U.S. Attorney Joe Hogsett announced grand jury indictments against the operators of a Henry County biofuels plant and its parent company, which federal agents claim stole more than $100 million from taxpayers, customers, and investors.
Hogsett called it the “largest instance of tax and securities fraud in state history.” Hogsett said the case marks the first indictment of an Indiana-based top executive in such a large fraud scheme. Jeffrey Wilson, the former president and CEO of Evansville-based Imperial Petroleum is named in the suit. His company aquired E-Biofuels, which is located in Middletown, Ind., in 2010.
The Department of Justice alleges E-Biofuels and Imperial Petroleum engaged in a four-year-long plot to deceive federal regulators and investors about the purity of its alternative fuels.

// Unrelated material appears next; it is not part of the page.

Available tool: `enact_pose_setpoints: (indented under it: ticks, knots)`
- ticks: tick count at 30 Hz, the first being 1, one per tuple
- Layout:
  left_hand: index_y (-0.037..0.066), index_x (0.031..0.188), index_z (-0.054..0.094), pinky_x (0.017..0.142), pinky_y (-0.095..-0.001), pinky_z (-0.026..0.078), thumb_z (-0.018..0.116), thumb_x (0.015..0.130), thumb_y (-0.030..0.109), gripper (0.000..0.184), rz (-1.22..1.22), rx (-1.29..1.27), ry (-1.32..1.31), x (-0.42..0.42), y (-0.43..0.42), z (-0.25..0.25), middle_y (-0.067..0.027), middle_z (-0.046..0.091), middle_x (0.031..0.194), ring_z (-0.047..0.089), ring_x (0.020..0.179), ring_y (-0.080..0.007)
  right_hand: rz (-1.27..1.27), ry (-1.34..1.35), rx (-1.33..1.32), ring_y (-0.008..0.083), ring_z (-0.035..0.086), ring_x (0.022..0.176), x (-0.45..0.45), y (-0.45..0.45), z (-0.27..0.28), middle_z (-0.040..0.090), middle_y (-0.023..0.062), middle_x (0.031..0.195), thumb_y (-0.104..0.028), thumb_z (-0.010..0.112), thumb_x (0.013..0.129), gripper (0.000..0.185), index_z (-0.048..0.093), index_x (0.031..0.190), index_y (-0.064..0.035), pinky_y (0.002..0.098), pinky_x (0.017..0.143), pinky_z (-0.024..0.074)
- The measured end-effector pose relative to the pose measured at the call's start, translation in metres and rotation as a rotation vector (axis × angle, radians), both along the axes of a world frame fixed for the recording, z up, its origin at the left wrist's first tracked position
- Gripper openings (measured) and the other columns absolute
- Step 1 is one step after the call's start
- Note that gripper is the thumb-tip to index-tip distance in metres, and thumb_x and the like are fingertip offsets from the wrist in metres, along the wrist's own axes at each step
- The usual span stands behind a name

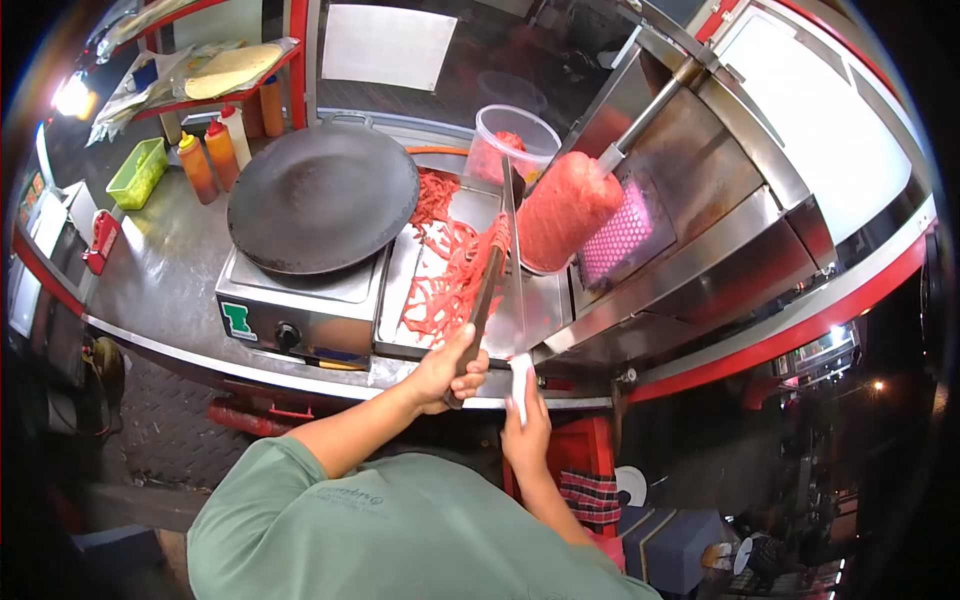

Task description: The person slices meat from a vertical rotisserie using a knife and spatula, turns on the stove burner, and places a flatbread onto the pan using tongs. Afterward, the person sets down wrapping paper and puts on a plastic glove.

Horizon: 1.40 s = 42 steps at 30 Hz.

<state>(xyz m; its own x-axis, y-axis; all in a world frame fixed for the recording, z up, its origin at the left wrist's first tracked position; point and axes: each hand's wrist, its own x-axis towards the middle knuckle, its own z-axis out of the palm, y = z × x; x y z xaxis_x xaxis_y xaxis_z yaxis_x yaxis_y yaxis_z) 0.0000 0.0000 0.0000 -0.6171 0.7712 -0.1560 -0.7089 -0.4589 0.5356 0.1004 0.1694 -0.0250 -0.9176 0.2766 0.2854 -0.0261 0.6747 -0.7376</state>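
Wears a plain, muted grey-green shirt point(400, 545), smooth and loose across the torso, with light creases. Has short sleeves in the same green, the left sleeve point(268, 482) ending above the elbow in a simple edge. Carries small dark lettering point(350, 498) on the shirt, upside down in this view, too small to read fully. Is bare from forearms to fingers.

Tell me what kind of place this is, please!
Probably a kebab stall: there's a big lump of meat on a spit, a round black pan on a stove, and squeeze bottles.
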Motion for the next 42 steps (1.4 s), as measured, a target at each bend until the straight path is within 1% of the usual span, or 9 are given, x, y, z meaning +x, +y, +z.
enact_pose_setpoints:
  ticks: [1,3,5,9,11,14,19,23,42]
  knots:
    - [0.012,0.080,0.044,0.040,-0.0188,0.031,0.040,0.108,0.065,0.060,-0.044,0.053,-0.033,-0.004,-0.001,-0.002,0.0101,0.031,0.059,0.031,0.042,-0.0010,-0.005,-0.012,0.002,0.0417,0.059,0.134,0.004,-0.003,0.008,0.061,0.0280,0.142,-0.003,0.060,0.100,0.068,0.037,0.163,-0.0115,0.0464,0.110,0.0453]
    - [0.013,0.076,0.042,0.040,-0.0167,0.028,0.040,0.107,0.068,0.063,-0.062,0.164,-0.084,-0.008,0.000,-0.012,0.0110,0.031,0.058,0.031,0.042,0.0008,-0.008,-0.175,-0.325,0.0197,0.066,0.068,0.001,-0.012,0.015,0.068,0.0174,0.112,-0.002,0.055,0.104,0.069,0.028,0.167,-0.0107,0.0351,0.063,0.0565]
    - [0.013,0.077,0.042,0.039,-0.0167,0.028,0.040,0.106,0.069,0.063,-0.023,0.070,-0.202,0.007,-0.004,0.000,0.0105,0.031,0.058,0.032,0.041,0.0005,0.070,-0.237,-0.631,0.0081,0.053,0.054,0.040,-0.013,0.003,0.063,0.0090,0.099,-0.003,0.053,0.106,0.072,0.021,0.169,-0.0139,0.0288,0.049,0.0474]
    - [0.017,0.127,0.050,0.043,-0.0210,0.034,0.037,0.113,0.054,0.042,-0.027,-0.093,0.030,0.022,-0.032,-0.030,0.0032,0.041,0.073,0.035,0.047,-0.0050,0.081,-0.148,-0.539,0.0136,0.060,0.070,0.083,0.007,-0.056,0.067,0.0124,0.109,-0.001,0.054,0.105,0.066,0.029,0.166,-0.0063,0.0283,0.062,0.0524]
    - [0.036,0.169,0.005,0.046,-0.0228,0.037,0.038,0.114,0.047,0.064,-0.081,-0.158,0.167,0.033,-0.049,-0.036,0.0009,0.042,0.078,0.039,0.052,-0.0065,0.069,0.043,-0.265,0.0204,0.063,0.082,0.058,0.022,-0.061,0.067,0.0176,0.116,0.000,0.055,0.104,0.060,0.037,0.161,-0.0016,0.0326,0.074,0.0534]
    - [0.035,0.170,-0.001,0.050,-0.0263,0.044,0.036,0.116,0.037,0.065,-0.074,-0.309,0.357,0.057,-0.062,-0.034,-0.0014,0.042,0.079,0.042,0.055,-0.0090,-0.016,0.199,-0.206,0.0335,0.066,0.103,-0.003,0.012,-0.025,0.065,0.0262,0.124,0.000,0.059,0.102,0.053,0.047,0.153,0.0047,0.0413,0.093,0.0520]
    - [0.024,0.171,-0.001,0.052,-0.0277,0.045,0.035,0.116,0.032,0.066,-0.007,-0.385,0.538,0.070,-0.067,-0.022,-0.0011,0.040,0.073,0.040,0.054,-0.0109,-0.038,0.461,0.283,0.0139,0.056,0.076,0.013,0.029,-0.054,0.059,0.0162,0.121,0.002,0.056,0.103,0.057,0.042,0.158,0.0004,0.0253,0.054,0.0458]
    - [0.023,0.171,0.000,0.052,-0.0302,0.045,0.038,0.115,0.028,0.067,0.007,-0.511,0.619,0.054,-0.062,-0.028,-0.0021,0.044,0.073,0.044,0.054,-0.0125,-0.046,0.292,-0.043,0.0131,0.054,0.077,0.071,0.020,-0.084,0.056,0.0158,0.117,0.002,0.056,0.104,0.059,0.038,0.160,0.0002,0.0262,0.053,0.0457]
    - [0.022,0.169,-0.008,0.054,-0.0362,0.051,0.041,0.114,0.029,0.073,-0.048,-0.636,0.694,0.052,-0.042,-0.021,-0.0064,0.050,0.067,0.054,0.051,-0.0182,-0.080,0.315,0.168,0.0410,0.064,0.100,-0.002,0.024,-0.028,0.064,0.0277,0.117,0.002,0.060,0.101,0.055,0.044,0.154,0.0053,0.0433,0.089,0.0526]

E-Biofuels allegedly sold an alternative fuel product called B100. The indictment charges that the company received federal incentives for creating the fuel, but instead was engaged in a scheme to sell its customers a less valuable derivative fuel known as B99.
Hogsett said from 2009 to 2012 E-Biofuels sold 35 million gallons of B99, generating $55 million in profits for the company and qualifying for $35 million in federal tax credits plus millions more in investor losses. The 88-count indictment alleges wire, tax and securities fraud, as well as money laundering, obstruction of justice and violations of the Clean Air Act.
Hogsett said the company’s biofuels plant often set idle and was merely a prop to fool investors and generate fraudulent sales. The plant didn’t generate the biodiesel, which was instead bought from third parties and then marketed as being produced at the facility from chicken fat and other feedstocks. Hogsett said the company made 95,000 fraudulent deliveries to truck stops and gas stations from Wisconsin and Indiana to Texas. The company qualified for tax credits, misled investors and drivers paid more at the pump for a less pure biofuel product, the indictment said.
Also indicted were four top executives of the company. Hogsett said the “free ride” mindset of E-Biofuels executives in perpetrating the scheme is over.
Each faces up to 20 years in prison on several counts if convicted as well as fines. They appeared in front of a federal magistrate Monday afternoon.